Recently, I spoke to a real Horror aficionado, a die hard fan, one who makes my admiration of the genre seem quite pedestrian. He told me his favorite movie is THE THING (1982), but that PHANTASM from 1979 is high up on his list. Now, I have never had a love for Carpenter's THE THING, though I can certainly appreciate its technical achievements and cool musical score. But jeez, my memories of watching PHANTASM in the late Nineties have never faded, where Jeff and I watched it and disliked it so much that we never went on to its many sequels. I have always remembered it as being both idiotic and confusing, both when I saw it as a child on television, and as a young adult.
But this guy absolutely *loves* Horror, so I asked the guy, "Can you help me to appreciate PHANTASM? Because I never have been able to." And he said, "Well, it's not for everybody. But hey, why don't you try PHANTASM 2, which was made a couple of years later. Maybe that will be more your style."
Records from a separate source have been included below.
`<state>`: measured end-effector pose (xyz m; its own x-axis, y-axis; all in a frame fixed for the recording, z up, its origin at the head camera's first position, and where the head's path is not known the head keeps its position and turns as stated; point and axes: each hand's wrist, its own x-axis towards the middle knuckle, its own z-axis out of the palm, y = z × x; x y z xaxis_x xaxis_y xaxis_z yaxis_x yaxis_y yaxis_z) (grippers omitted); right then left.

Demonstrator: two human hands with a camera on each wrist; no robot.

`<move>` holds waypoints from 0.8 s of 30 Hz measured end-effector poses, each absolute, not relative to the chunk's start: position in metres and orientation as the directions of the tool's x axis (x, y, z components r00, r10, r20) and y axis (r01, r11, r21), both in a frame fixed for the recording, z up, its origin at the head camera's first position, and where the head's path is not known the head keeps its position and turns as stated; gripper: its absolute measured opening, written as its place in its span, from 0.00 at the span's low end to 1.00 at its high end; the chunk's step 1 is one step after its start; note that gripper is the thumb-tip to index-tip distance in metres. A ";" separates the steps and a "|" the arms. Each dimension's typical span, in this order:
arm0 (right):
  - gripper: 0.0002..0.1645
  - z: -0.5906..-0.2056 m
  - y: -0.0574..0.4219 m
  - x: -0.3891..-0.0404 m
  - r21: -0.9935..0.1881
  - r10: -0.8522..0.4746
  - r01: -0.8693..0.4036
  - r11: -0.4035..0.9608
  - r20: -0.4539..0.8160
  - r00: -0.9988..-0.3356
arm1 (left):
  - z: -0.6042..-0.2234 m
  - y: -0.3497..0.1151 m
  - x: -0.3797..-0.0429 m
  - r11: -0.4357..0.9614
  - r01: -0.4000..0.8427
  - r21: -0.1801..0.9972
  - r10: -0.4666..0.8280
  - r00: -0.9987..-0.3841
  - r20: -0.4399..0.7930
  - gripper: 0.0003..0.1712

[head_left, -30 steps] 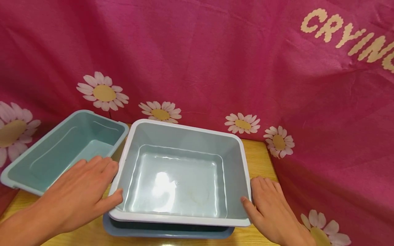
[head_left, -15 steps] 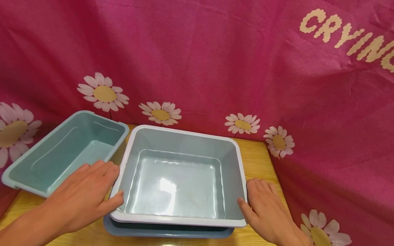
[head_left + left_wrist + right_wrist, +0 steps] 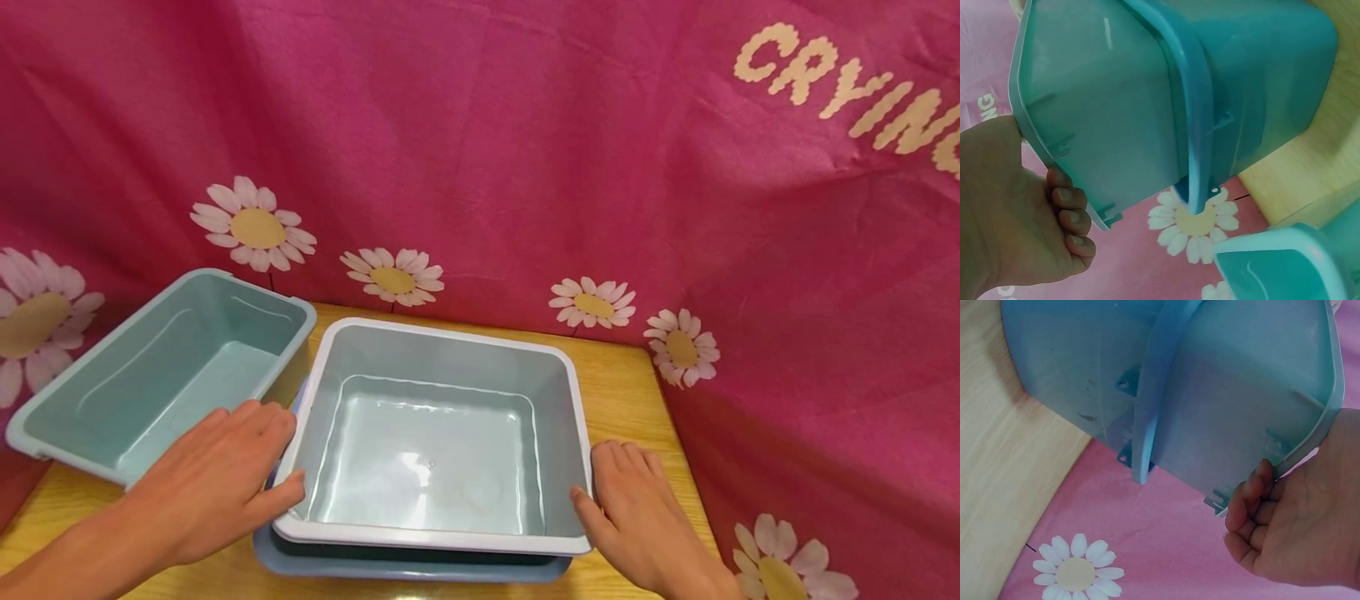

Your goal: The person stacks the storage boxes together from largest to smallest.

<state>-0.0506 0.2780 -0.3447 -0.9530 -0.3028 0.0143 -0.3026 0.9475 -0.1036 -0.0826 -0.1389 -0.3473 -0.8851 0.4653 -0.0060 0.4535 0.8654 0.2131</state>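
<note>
A light grey plastic tub [image 3: 450,352] with a white rim sits partway inside a blue tub [image 3: 412,570], its rim well above the blue one in both wrist views. My left hand [image 3: 213,483] grips the grey tub's left rim, thumb over the top edge. In the left wrist view the curled fingers of that left hand [image 3: 1035,219] tuck under the rim. On the opposite side my right hand [image 3: 641,517] holds the rim the same way, fingers beneath it. The grey tub's lower part is hidden inside the blue tub [image 3: 1079,369].
A teal tub [image 3: 135,362] stands at the left, close beside the nested pair and behind my left forearm. Wooden tabletop [image 3: 618,400] shows to the right. A pink cloth [image 3: 480,167] with daisies hangs behind and along the sides.
The grey tub has sunk lower into the blue tub, its far rim dropping and right edge shifting left. Both hands moved down with it, keeping their grip.
</note>
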 end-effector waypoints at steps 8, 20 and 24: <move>0.15 -0.351 0.277 -0.052 -0.114 -0.273 -0.266 0.957 -0.047 -0.961 | -0.355 -0.140 -0.083 0.853 0.472 0.220 0.479 -0.877 0.025 0.17; 0.15 -0.359 0.276 -0.052 -0.123 -0.259 -0.247 0.961 -0.090 -0.962 | -0.367 -0.139 -0.081 0.846 0.488 0.217 0.485 -0.872 0.070 0.16; 0.16 -0.363 0.275 -0.052 -0.117 -0.258 -0.247 0.962 -0.093 -0.962 | -0.371 -0.139 -0.081 0.846 0.483 0.228 0.483 -0.874 0.057 0.16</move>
<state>-0.0521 0.2755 -0.3629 -0.9616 -0.2583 -0.0932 -0.2471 0.9619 -0.1168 -0.0813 -0.1394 -0.3712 -0.8736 0.4833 0.0567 0.4826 0.8457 0.2278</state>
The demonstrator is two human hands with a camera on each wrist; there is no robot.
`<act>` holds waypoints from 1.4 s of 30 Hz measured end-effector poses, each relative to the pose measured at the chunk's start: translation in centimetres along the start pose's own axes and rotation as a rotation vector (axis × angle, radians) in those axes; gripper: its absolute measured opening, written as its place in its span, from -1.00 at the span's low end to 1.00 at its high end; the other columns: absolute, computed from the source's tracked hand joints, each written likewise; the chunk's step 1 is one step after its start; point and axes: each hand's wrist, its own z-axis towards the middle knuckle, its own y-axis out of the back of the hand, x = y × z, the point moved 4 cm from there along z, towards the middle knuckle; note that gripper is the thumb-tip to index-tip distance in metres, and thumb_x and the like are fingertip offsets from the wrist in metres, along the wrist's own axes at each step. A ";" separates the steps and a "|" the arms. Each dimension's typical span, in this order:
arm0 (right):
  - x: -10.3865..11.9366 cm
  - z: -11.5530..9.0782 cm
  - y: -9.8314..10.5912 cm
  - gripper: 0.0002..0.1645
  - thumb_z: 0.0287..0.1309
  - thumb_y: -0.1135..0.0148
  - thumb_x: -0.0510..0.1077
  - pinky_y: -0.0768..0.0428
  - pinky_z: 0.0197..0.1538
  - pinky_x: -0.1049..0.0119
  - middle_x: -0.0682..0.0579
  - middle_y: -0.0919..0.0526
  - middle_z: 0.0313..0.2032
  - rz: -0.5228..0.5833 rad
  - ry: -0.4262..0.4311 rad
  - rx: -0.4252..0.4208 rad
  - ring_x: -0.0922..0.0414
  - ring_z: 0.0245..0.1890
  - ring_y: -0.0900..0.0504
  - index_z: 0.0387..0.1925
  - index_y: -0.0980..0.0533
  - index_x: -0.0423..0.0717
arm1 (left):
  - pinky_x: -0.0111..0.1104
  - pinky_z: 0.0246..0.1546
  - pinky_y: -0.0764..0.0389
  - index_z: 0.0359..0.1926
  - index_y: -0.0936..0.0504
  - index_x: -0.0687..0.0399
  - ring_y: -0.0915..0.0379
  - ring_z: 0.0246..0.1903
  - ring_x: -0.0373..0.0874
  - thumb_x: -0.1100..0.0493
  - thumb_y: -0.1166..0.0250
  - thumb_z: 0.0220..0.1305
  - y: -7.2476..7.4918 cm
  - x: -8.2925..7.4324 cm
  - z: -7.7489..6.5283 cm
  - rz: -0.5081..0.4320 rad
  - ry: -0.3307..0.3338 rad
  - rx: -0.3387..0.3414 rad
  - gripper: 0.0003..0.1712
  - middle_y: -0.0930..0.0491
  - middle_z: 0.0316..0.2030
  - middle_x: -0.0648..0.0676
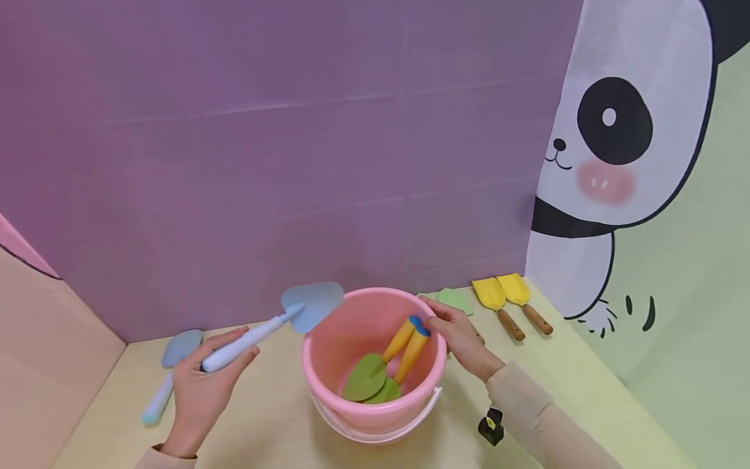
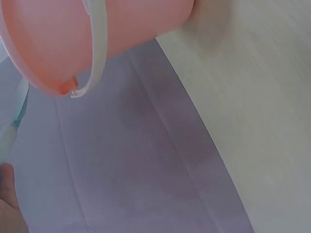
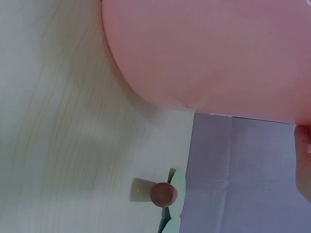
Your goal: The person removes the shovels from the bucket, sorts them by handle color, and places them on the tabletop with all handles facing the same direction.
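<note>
My left hand [image 1: 202, 391] [image 2: 10, 208] pinches the pale blue handle of a toy shovel [image 1: 313, 305] [image 2: 21, 99]. The shovel slants up to the right, and its flat blue blade overlaps the left rim of a pink bucket [image 1: 381, 420] [image 2: 141, 24] [image 3: 209, 53] in the head view. On the bucket's far right side, my right hand [image 1: 459, 335] [image 3: 304, 165] grips the rim. Two green shovels [image 1: 364, 378] with orange, blue-tipped handles lie inside the bucket, leaning on its right wall. A white bail handle [image 1: 375, 438] [image 2: 99, 43] hangs down the front.
Another blue shovel [image 1: 181, 348] lies on the table [image 1: 258, 423] at left. Two yellow shovels [image 1: 489, 293] with wooden handles lie at the back right. Beside them is a light green shovel [image 1: 456, 299], partly behind my right hand. A purple backdrop [image 1: 293, 163] closes the table's rear.
</note>
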 end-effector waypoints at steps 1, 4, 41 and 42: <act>0.1 0.0 0.0 -0.38 0.15 -0.06 -0.11 -0.61 -0.16 0.23 0.00 -0.44 0.19 0.001 -0.003 -0.002 0.13 -0.10 -0.59 0.29 -0.27 0.07 | -0.62 -0.49 -0.46 -0.17 -0.65 0.33 -0.53 -0.38 -0.39 0.47 -0.43 -0.22 0.3 0.3 0.1 0.000 0.012 -0.018 -0.57 -0.68 -0.28 -0.24; 0.1 0.0 -0.1 -0.37 0.17 -0.05 -0.11 -0.61 -0.14 0.24 -0.02 -0.41 0.21 -0.006 0.006 0.009 0.12 -0.07 -0.58 0.30 -0.25 0.04 | -0.61 -0.53 -0.42 -0.16 -0.65 0.29 -0.48 -0.46 -0.39 0.45 -0.43 -0.20 1.0 1.2 0.2 0.015 0.071 -0.068 -0.56 -0.66 -0.31 -0.30; 0.2 0.2 -0.1 -0.38 0.16 -0.05 -0.13 -0.62 -0.33 0.33 -0.09 -0.49 0.13 -0.027 -0.002 -0.024 0.18 -0.28 -0.60 0.29 -0.27 0.03 | -0.75 -0.39 -0.32 -0.25 -0.68 0.02 -0.35 -0.50 -0.57 0.15 -0.48 -0.18 0.9 14.4 -1.0 -0.013 0.541 -0.527 -0.65 -0.43 -0.66 -0.52; 0.3 0.2 -0.1 -0.38 0.16 -0.05 -0.13 -0.62 -0.33 0.33 -0.09 -0.49 0.12 -0.029 -0.002 -0.022 0.18 -0.29 -0.60 0.29 -0.27 0.04 | -0.74 -0.37 -0.30 -0.24 -0.67 0.02 -0.34 -0.49 -0.57 0.13 -0.47 -0.17 0.9 14.6 -1.0 0.013 0.547 -0.517 -0.65 -0.41 -0.67 -0.55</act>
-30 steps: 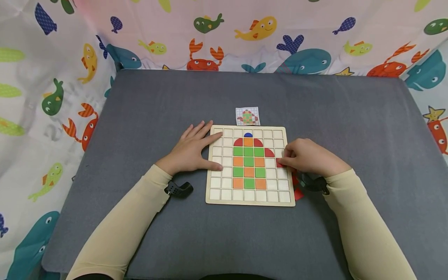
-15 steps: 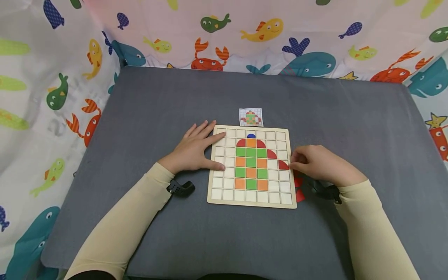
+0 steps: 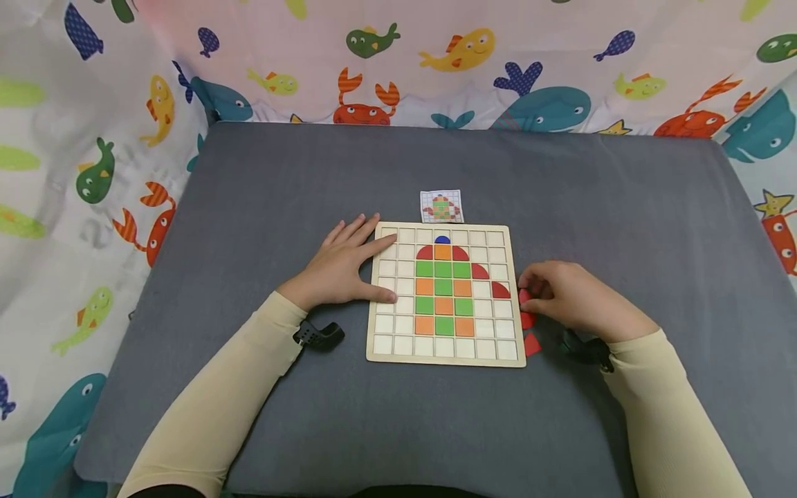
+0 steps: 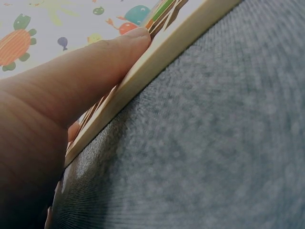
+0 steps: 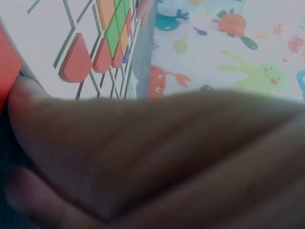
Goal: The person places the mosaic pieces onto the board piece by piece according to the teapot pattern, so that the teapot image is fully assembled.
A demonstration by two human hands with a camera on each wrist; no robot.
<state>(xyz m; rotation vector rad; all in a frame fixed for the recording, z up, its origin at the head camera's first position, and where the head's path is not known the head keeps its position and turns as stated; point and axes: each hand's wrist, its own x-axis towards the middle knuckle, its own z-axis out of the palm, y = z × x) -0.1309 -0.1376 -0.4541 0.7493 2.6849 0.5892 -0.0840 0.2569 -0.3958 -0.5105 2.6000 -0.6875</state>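
Note:
A wooden grid board [image 3: 445, 351] lies on the table, bearing green and orange squares, red quarter-round tiles and one blue half-round tile [image 3: 442, 240]. My left hand [image 3: 339, 266] rests with spread fingers along its left side, thumb and index finger over the rim; the left wrist view has the thumb [image 4: 109, 57] on the edge. Just off the board's right edge, my right hand [image 3: 569, 297] pinches a red tile [image 3: 525, 297] between thumb and bent index finger. In the right wrist view, the thumb tip meets a red tile [image 5: 7, 67]; the other fingertips are largely hidden.
More red tiles [image 3: 532, 344] lie by the board's lower right edge, partly under the right hand. A small printed pattern card [image 3: 441, 206] sits behind the board. The grey table [image 3: 299, 415] reaches back to a sea-animal curtain [image 3: 299, 41].
The right hand has let go of the red quarter-round tile in the board's right columns and moved right, off the board, to the loose red tiles. The left hand keeps its place.

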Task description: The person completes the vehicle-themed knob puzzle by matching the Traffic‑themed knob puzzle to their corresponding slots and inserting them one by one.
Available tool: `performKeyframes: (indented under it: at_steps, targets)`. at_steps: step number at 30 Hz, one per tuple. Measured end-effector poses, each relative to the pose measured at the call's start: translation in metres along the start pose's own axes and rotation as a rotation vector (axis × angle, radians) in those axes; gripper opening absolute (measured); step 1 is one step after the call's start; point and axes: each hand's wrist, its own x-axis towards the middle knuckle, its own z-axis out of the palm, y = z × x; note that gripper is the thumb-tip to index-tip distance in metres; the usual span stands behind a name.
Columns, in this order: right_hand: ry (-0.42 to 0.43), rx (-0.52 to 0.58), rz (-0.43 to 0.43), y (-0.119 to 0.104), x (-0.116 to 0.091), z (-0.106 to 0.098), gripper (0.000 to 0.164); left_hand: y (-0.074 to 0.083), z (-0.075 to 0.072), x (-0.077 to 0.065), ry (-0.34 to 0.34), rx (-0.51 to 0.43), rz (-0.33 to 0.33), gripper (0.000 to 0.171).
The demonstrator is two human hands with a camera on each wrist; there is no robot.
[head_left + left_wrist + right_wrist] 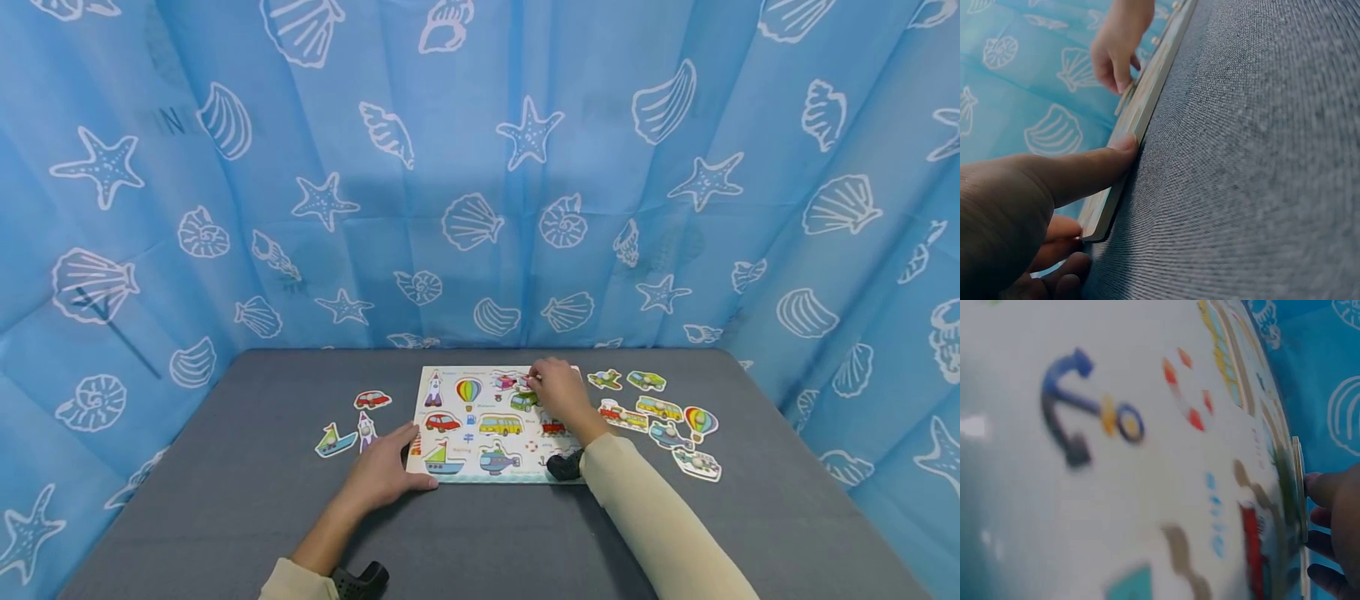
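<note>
A white wooden puzzle board with pictures of vehicles lies flat on the table. My left hand holds its near left corner, thumb along the front edge and fingers at the left side; the left wrist view shows the thumb pressed to that edge. Over the board's far right part, my right hand pinches a flat puzzle piece, seen edge-on in the right wrist view. Pink shows by those fingertips in the head view, beside the printed pink helicopter. The right hand hides the board's upper right corner.
Left of the board lie a red car piece, a sailboat piece and a rocket piece. Several pieces are at the right, including a balloon and a bus. A blue shell-print curtain hangs behind the grey table.
</note>
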Motion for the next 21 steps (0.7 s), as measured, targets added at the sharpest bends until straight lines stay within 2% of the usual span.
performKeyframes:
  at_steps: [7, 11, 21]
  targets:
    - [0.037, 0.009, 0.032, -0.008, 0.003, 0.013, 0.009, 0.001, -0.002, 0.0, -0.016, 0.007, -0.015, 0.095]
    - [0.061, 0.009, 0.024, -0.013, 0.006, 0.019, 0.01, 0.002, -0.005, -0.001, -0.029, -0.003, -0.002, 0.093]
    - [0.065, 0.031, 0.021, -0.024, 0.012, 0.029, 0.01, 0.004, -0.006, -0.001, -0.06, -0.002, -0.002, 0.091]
I mentioned it to Jeff, who has been watching a couple of movies each week with me, several of them in our favorite genre, and when we went to the library together, he produced a copy of the 1979 original and said, "What do you think?" Well, I told him how I remembered thinking it was a dogturd the last time I saw it, but he reminded me that we watched SILENT NIGHT, DEADLY NIGHT last month and that it pretty much kicked ass. So, I shrugged and said I supposed I'd watch it with him if I had to. I suggested we play a drinking game where every time Angus Scrimm said "Boooooooy," we'd take a gulp, hoping that would make it more enjoyable.*
Well, he also got a couple other movies, and I much preferred watching those to PHANTASM, but eventually, he proclaimed the time had come. And I gotta say, I tried to find good things in the movie, such as the framing of a couple shots, a couple of angles of Scrimm staring or smiling, and the lovely--if repetitive--score by Fred Myrow . . . but it was few and far between. There is the scene where the shiny ball kills the Tall Man's employee rather than its intended victim, and the gore and excessive amount of blood are pretty great.
But that's a single moment, in a ninety minute borefest.
It may be that, twenty-five years later than the last time I saw it, I liked PHANTASM even less than before. And I have become far more tolerant of mediocrity lately than I used to be since, a lot of times, simply making a movie during the Golden Age of Slashers will be enough for me to give it at least two stars out of nostalgia.
Huh.
I recalled, both previous viewings, being horrified (in completely the wrong way) by how train-derailingly not scary the fuggin' jawas were, and in that respect, I was not disappointed. But man, everything else . . .
. . . everything else ranged from mediocre to festering garbage. It's all so slapdash and meandering, like when I was a kid and I'd get my friends together and start the camcorder up and we'd just make up whatever scene we were going to shoot on the fly, with no thought of where it might be going in later scenes.
The story is nonsensical, from beginning to wow, that ending, where is it all a dream? Was it a boy's imagination coping with tragedy, which would almost be an effective ending if it were handled well, but then the Tall Man shows up and grabs the booooooooy and we roll the credits.
Hey, maybe something that I love you think is total dogshit (Big Anklevich tells me this at least once a month), but I pretty much had my evening ruined by watching PHANTASM again. But Jeff helped out by saying, "Look on the bright side: you don't have to watch it again for another twenty-five years . . . and by then, you'll probably be dead."
Thanks for that.
*It didn't. I believe the first use of "Booooooy" came at an hour and ten minutes in, and by then, Jeff's drink had gone flat, and was now room temperature--which, in Jeff's defense/condemnation, is approximately forty degrees Fahrenheit.